#### [Problem details]
Restate every line of the material below word for word, skipping the images.

Data for this exercise Block Start

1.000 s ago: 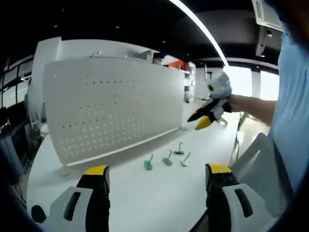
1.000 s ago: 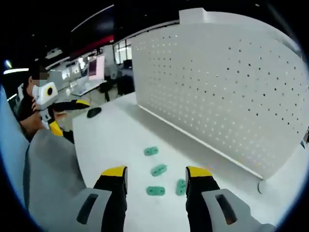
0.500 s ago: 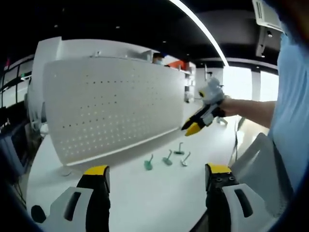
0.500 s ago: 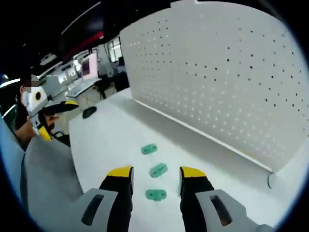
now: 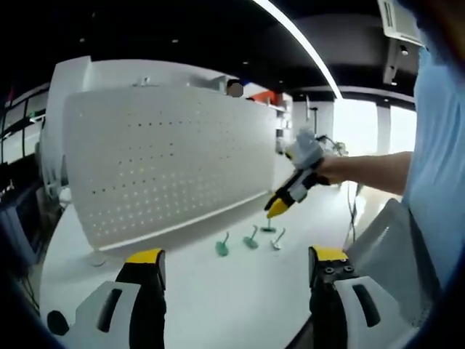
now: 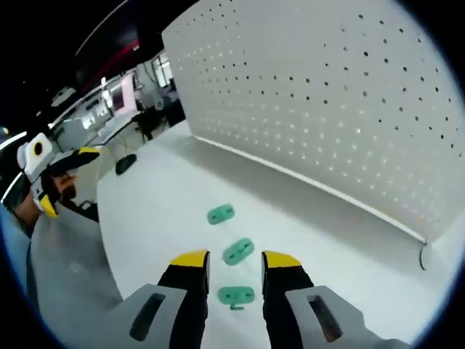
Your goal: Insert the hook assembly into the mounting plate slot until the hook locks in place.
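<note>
Right claw (image 6: 235,263) was open and empty, jaws straddling the nearest green hook (image 6: 236,295) on the white worktop (image 6: 160,211); two more hooks (image 6: 238,251) lay just beyond, all well short of the pegboard (image 6: 327,102). I read this as the reach-to-pick step; next move called for lowering and closing on that hook. Left claw (image 5: 231,263) hung open and empty. Left gripper view showed four hooks (image 5: 251,239) and the right claw (image 5: 280,206) above them; right gripper view showed three.
</note>
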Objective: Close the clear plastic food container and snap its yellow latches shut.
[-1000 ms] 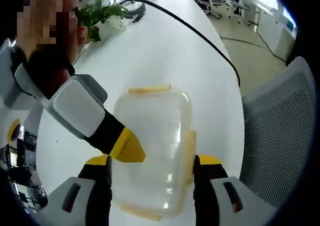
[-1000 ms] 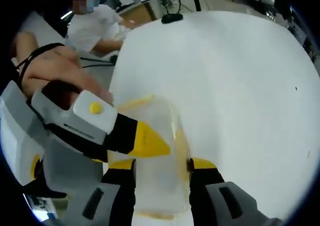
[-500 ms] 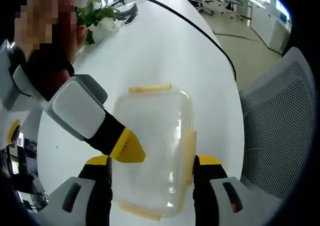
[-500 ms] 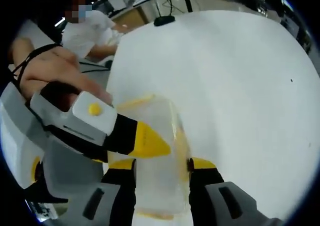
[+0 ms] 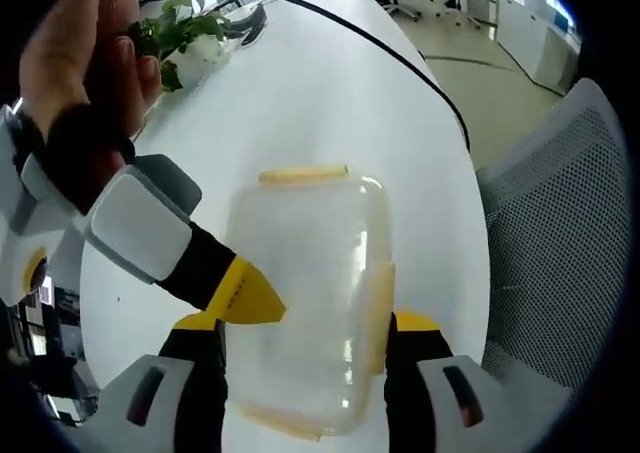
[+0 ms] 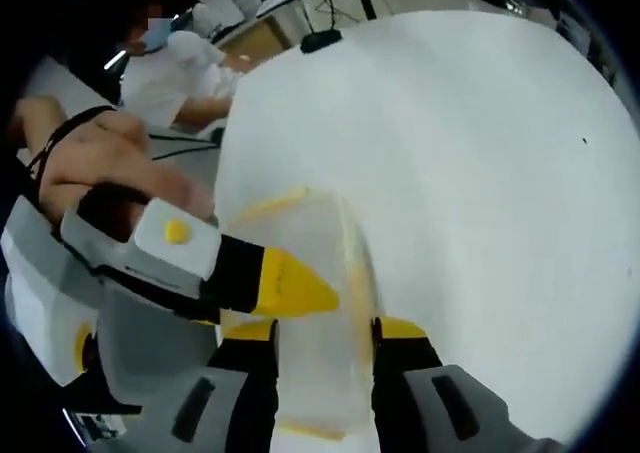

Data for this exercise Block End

#### [Response]
1.000 s ago: 
1.000 s ago: 
0.500 s ago: 
0.500 s ago: 
now: 
now: 
Your goal: Insert the hook assembly into the mounting plate slot until the hook locks in place.
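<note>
Right claw (image 6: 235,263) was open and empty, jaws straddling the nearest green hook (image 6: 236,295) on the white worktop (image 6: 160,211); two more hooks (image 6: 238,251) lay just beyond, all well short of the pegboard (image 6: 327,102). I read this as the reach-to-pick step; next move called for lowering and closing on that hook. Left claw (image 5: 231,263) hung open and empty. Left gripper view showed four hooks (image 5: 251,239) and the right claw (image 5: 280,206) above them; right gripper view showed three.
</note>
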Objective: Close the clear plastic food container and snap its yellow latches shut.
[-1000 ms] 
[-1000 ms] 
[-500 ms] 
[-500 ms] 
[+0 ms] 
[+0 ms] 

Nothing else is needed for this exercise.